> **Problem to solve**: Copy every line of the listing that holds the string "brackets".
▽
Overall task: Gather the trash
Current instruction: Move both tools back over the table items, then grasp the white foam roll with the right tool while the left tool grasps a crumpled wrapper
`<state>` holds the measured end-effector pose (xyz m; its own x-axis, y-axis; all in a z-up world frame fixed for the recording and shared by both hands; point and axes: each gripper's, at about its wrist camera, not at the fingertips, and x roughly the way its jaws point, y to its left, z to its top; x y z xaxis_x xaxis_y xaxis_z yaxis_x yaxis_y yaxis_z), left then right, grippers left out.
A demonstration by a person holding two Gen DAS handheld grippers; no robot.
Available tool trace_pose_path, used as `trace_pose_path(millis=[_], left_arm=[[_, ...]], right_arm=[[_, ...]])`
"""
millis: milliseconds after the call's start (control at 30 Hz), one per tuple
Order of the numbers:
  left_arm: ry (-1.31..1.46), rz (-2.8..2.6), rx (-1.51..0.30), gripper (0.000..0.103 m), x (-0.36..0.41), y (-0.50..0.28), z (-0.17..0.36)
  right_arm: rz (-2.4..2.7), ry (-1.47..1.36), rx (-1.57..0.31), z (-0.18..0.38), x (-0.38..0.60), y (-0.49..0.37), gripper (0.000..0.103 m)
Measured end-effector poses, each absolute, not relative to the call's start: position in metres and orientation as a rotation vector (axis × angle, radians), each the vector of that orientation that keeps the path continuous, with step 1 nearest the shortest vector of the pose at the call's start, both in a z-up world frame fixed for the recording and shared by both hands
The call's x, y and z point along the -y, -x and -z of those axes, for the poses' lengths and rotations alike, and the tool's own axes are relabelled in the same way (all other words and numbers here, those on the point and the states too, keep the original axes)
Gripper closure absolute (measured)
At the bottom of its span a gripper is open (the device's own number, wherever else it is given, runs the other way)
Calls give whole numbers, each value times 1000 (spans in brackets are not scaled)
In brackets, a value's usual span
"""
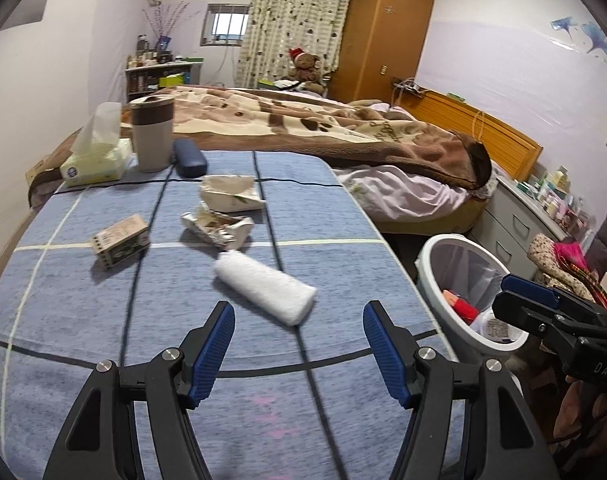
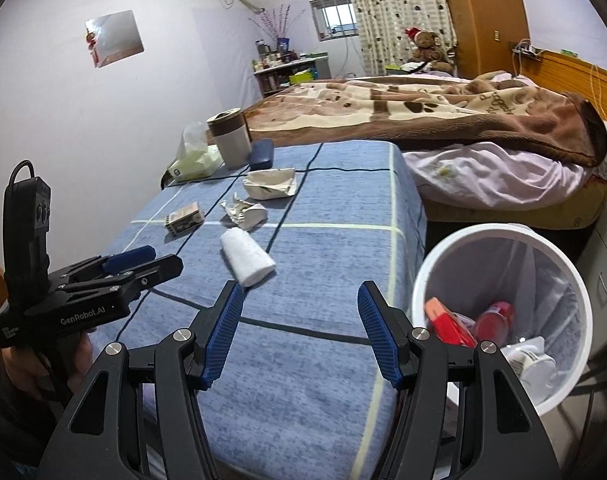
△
> **Answer space**:
Calls give whole numbers, each value times 1000 (spans in brackets are not scaled)
In brackets, a value's usual span

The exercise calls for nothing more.